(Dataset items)
━━━━━━

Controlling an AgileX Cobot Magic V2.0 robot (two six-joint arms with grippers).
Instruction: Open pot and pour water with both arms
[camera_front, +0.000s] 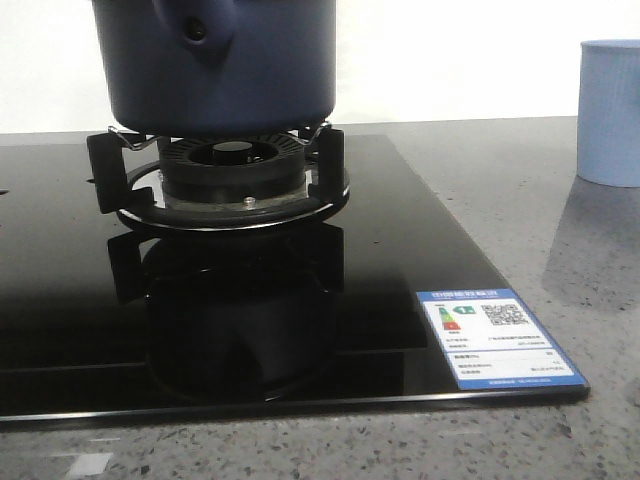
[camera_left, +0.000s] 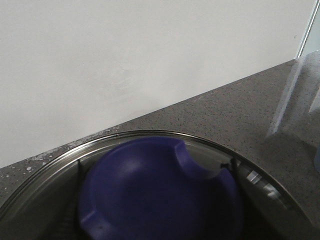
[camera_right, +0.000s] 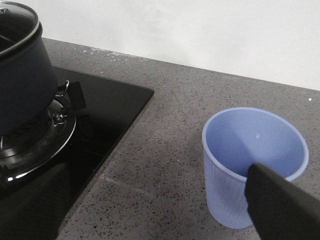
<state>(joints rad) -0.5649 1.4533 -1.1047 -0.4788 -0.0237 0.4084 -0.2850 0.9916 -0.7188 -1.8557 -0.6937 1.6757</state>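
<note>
The dark navy pot (camera_front: 220, 60) stands on the gas burner (camera_front: 235, 165), its stubby handle socket facing the camera. In the right wrist view the pot (camera_right: 20, 85) carries its glass lid (camera_right: 15, 22). The left wrist view looks low across that steel-rimmed lid (camera_left: 250, 172), and its blue knob (camera_left: 150, 190) fills the near edge, blurred; no left fingers show. My right gripper (camera_right: 160, 220) hangs open over the countertop. One dark finger (camera_right: 280, 205) overlaps the near side of the pale blue ribbed cup (camera_right: 250, 145). Nothing is between the fingers.
A black glass cooktop (camera_front: 400, 260) with an energy label (camera_front: 495, 338) at its front right corner lies on the speckled grey counter (camera_right: 165, 150). The pale blue cup (camera_front: 610, 110) stands on the counter to the right of the cooktop. A white wall runs behind.
</note>
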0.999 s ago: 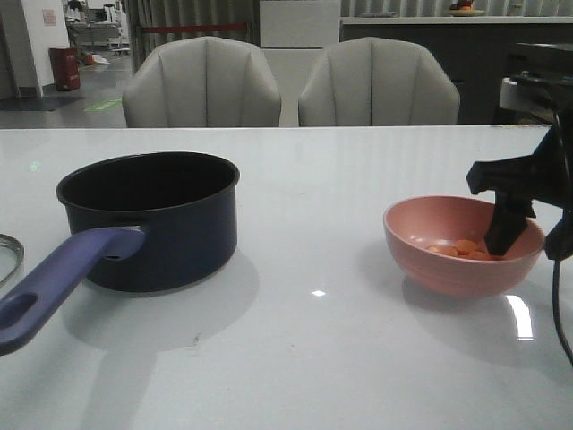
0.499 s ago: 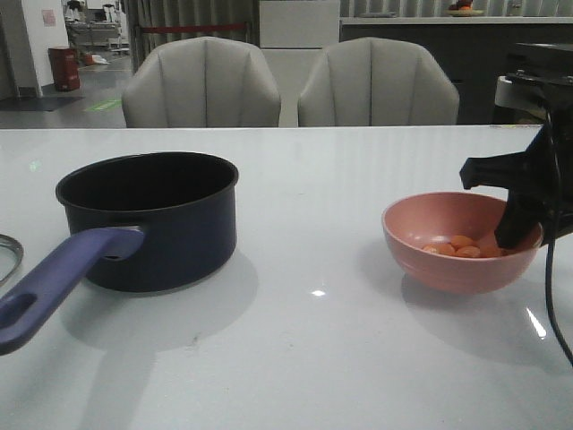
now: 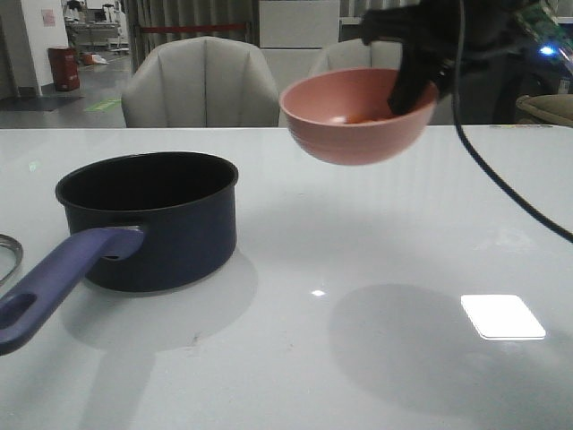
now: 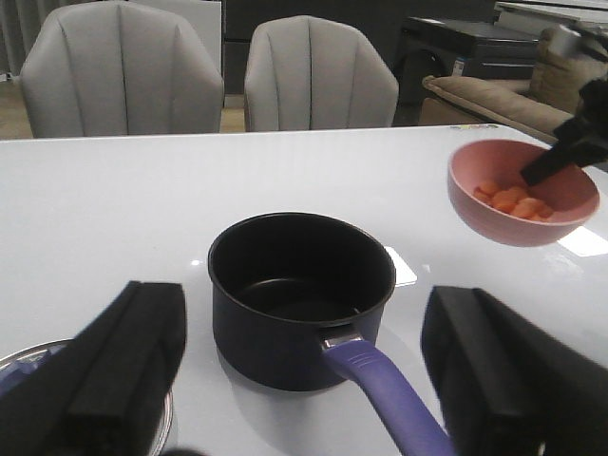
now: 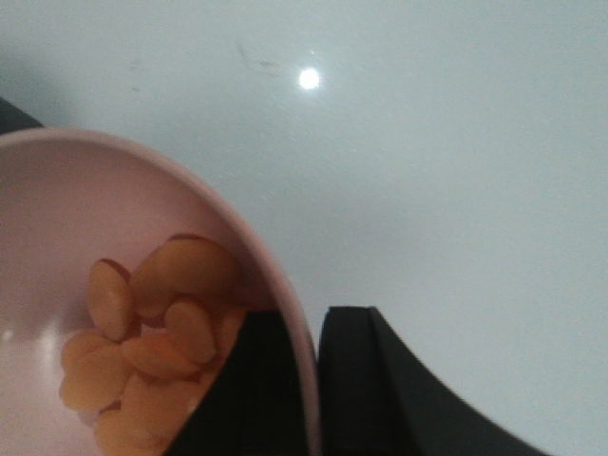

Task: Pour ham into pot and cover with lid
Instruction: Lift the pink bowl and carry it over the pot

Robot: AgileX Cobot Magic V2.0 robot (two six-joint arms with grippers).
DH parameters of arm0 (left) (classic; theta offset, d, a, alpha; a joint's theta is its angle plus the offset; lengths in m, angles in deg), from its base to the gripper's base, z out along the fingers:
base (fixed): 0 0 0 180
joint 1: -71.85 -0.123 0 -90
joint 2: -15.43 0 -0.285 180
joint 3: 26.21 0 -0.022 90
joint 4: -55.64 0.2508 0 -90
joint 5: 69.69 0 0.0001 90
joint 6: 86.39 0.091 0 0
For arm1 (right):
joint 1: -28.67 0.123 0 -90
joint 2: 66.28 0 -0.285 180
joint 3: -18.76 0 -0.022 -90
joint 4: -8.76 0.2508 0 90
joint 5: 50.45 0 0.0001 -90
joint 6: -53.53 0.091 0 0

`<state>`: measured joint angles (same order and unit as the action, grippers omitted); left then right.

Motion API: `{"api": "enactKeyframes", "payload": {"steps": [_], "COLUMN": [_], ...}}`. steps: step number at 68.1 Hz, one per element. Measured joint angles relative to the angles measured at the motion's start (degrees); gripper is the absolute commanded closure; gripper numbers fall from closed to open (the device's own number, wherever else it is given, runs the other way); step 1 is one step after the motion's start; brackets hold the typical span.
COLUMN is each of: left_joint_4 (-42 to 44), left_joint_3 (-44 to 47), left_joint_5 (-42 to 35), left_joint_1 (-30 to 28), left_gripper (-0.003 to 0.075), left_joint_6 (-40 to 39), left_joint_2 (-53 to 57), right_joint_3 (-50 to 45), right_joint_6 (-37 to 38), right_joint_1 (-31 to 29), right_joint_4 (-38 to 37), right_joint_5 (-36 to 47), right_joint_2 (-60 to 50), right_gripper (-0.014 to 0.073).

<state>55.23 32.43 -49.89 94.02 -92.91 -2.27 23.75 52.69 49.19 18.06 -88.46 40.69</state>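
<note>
**Supervisor:** Where are we on the task?

**Operator:** Early. My right tool [image 3: 407,85] is clamped on the rim of the pink bowl [image 3: 358,121], one finger inside and one outside, and the bowl hangs in the air above the desk [image 3: 376,260]. The ham [image 5: 152,332] is all in the bowl; the right wrist view shows the chunks piled by the inner finger. The pot [image 3: 148,219] stands empty on the desk, handle toward me, and the bowl is well to its right, not over it yet.

**Supervisor:** So nothing poured?

**Operator:** Nothing. I judge what's left as carrying the bowl over the pot, tipping it, then covering. The lid [image 3: 7,255] lies on the desk at the far left edge of the front view, just beside the handle, only a sliver of it showing.

**Supervisor:** And the other arm?

**Operator:** My left tool [image 4: 304,370] is spread wide and holds nothing, looking down at the pot.

**Supervisor:** What changed in the last second?

**Operator:** A second ago the bowl sat on the desk at the right with my tool at its rim. Now it's lifted clear and has travelled left, toward the pot. The pot and lid haven't moved.
</note>
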Motion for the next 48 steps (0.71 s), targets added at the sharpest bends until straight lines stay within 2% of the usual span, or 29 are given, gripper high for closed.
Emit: {"api": "enactKeyframes", "payload": {"steps": [9, 20, 37, 48], "left_joint_4": [0.0, 0.0, 0.0, 0.0], "left_joint_3": [0.0, 0.0, 0.0, 0.0], "left_joint_5": [0.0, 0.0, 0.0, 0.0], "left_joint_1": [0.0, 0.0, 0.0, 0.0], "left_gripper": [0.019, 0.019, 0.019, 0.019], "left_joint_6": [0.0, 0.0, 0.0, 0.0], "left_joint_2": [0.0, 0.0, 0.0, 0.0], "right_joint_3": [9.5, 16.6, 17.1, 10.3], "right_joint_6": [0.3, 0.8, 1.9, 2.4], "right_joint_1": [5.4, 9.9, 13.0, 13.0], "right_joint_4": [-1.7, -2.5, -2.5, -2.7], "right_joint_5": [-4.0, -4.3, 8.5, 22.7], "right_joint_2": [4.8, 9.1, 10.0, 10.0], "right_gripper": [0.0465, 0.0465, 0.0465, 0.0465]}}
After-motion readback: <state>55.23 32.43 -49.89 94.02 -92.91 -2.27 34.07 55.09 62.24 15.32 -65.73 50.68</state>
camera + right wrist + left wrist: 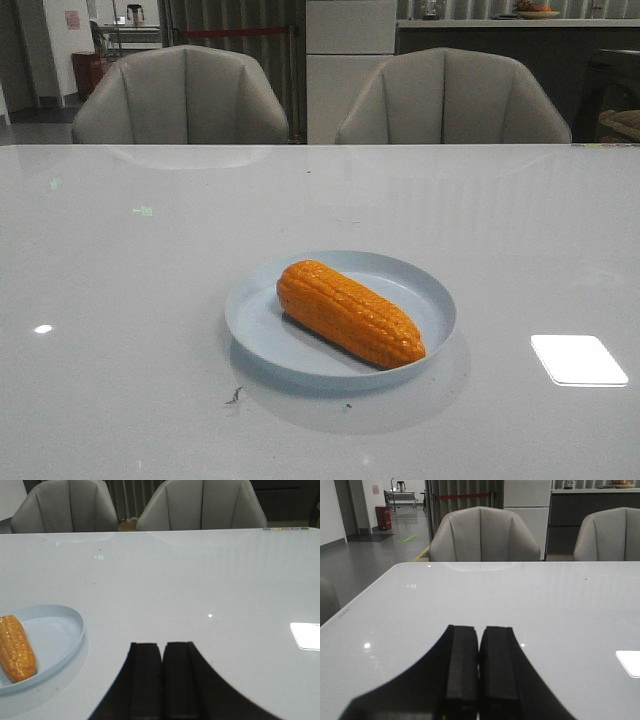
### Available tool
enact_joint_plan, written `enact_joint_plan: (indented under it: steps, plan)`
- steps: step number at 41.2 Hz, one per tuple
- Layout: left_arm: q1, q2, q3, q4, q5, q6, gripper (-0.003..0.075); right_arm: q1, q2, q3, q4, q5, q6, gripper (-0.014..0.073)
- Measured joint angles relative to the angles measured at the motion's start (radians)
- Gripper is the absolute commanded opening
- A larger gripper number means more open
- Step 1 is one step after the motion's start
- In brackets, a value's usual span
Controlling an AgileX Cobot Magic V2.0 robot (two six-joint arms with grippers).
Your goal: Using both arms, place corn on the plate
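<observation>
Nearest in the right wrist view, the right gripper (162, 652) has its two black fingers pressed together, holding nothing, low over the pale glossy worktop (200, 580). The same holds in the left wrist view: the left gripper (479, 640) is closed tight and empty above bare worktop.

Further out from the right gripper, well apart from it and off to one side, sits the plate (70, 630), pale blue with a low rim, and on it the corn (16, 647), orange and bumpy. Only part of each falls inside that picture. The left wrist view shows neither plate nor corn, only worktop, a bright rectangle of reflected light (630, 662) at the edge, and chairs beyond.

The front view shows no gripper, but gives the whole plate (430, 295) near the middle of the worktop, with the corn (348, 312) lying diagonally across it, its tapered end towards the near right rim. The reflected light (578, 360) lies to the right of the plate, apart from it. Behind the far edge stand two grey chairs (180, 95).
</observation>
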Motion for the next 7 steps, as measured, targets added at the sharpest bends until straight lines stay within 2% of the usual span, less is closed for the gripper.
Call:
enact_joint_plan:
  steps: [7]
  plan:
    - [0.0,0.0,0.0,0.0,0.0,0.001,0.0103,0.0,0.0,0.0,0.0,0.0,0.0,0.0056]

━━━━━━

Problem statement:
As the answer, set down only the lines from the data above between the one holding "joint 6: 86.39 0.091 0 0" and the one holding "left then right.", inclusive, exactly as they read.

The completed task:
joint 6: 86.39 0.091 0 0
For arm1 (right):
joint 1: -28.67 0.123 0 -90
joint 2: 66.28 0 -0.285 180
joint 3: -18.76 0 -0.022 -90
joint 4: -8.76 0.2508 0 90
joint 5: 50.45 0 0.0001 -90
joint 6: -53.53 0.091 0 0

`<state>`: measured joint angles (same order and unit as the action, grippers omitted); left then right.

That's the answer, with nothing more to add.